TASK DETAILS: Would you reproduce exactly the lines below from the one holding "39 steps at" through the one holding "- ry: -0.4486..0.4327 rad", inclusive, and no others?

=== EXERCISE DATA ===

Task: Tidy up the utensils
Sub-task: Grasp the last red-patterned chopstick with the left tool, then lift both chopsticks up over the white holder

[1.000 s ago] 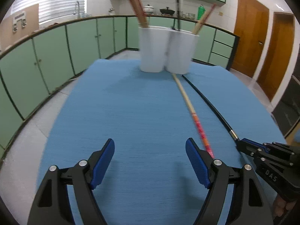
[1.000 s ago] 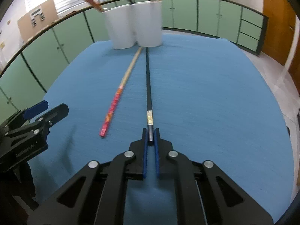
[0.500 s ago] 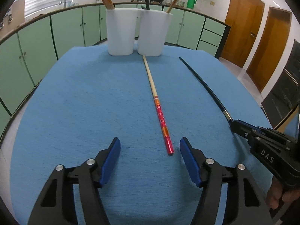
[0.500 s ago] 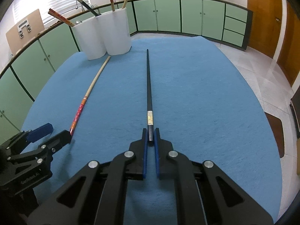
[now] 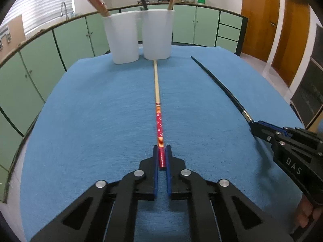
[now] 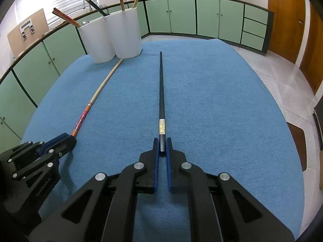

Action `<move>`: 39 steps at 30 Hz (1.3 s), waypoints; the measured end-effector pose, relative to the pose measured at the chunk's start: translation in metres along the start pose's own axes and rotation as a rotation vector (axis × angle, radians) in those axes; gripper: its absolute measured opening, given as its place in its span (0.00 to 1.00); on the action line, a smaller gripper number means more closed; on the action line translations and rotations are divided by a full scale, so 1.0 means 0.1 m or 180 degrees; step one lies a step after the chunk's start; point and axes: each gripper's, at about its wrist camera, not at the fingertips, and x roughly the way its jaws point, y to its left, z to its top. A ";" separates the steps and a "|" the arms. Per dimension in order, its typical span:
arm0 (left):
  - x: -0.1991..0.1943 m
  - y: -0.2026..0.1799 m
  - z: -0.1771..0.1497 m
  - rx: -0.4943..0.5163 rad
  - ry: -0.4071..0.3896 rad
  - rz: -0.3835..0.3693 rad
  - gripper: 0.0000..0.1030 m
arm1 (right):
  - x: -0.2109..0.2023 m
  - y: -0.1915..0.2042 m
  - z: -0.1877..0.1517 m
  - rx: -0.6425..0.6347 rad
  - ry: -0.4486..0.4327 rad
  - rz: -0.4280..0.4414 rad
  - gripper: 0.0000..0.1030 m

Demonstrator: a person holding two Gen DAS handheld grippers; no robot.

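A long chopstick with a red patterned handle and pale shaft (image 5: 157,104) lies on the blue cloth, its tip at the foot of the right white cup (image 5: 157,34). My left gripper (image 5: 162,151) is shut on its red end. A black chopstick (image 6: 161,92) lies alongside, and my right gripper (image 6: 162,143) is shut on its near end. Seen from the right wrist view, the left gripper (image 6: 70,138) holds the red chopstick (image 6: 101,88) at lower left. The left white cup (image 5: 121,38) stands beside the right one; both hold more chopsticks.
The blue cloth (image 5: 90,111) covers a table whose edges drop to a tiled floor (image 6: 282,76). Green cabinets (image 6: 181,14) ring the room, and wooden doors (image 5: 260,16) stand at the right. A person's fingers (image 5: 306,215) show under the right gripper.
My left gripper slid right over the red chopstick's end and its jaws went from wide open to shut on it. The right gripper stayed shut on the black chopstick.
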 end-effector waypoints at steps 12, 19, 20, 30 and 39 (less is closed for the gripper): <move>-0.23 0.11 -0.01 -0.0109 -0.0199 -0.0096 0.06 | -0.08 0.08 0.01 -0.0109 -0.0074 -0.0086 0.06; -0.59 0.20 0.13 -0.0099 -0.0500 -0.0045 0.06 | -0.36 0.16 0.14 -0.0222 -0.0319 -0.0075 0.06; -0.65 0.22 0.16 -0.0105 -0.0555 -0.0036 0.06 | -0.42 0.17 0.18 -0.0244 -0.0371 -0.0069 0.06; -1.05 0.34 0.37 -0.0111 -0.0887 -0.0056 0.06 | -0.86 0.25 0.47 -0.0338 -0.0725 0.0035 0.06; -1.30 0.43 0.52 -0.0135 -0.1102 -0.0138 0.05 | -1.18 0.26 0.75 -0.0366 -0.0944 0.0158 0.06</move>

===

TASK SOLUTION:
Action `<move>`: 39 steps at 30 Hz (1.3 s), waypoints; the measured end-effector pose, relative to the pose measured at the chunk's start: translation in metres along the start pose's own axes and rotation as a rotation vector (axis × angle, radians) in those axes; gripper: its absolute measured opening, given as its place in its span (0.00 to 1.00); on the action line, a smaller gripper number means more closed; on the action line translations and rotations are divided by a full scale, so 1.0 means 0.1 m or 180 degrees; step one lies a step after the chunk's start; point and axes: each gripper's, at about its wrist camera, not at the fingertips, and x roughly the way its jaws point, y to its left, z to its top. A ";" separates the steps and a "|" the arms. Per dimension in order, its typical span:
arm0 (left):
  - x: -0.1991..0.1943 m
  - y: -0.2026..0.1799 m
  - z: -0.1771..0.1497 m
  - rx: -0.4943..0.5163 rad
  - ry: -0.4071..0.3896 rad
  - rz: -0.3835..0.3693 rad
  - gripper: 0.0000..0.1030 m
arm1 (right):
  - x: -0.2109..0.2023 m
  - y: -0.1915..0.2042 m
  - z: -0.1877..0.1517 m
  - rx: -0.6425..0.6347 rad
  - ry: -0.4486..0.4327 rad

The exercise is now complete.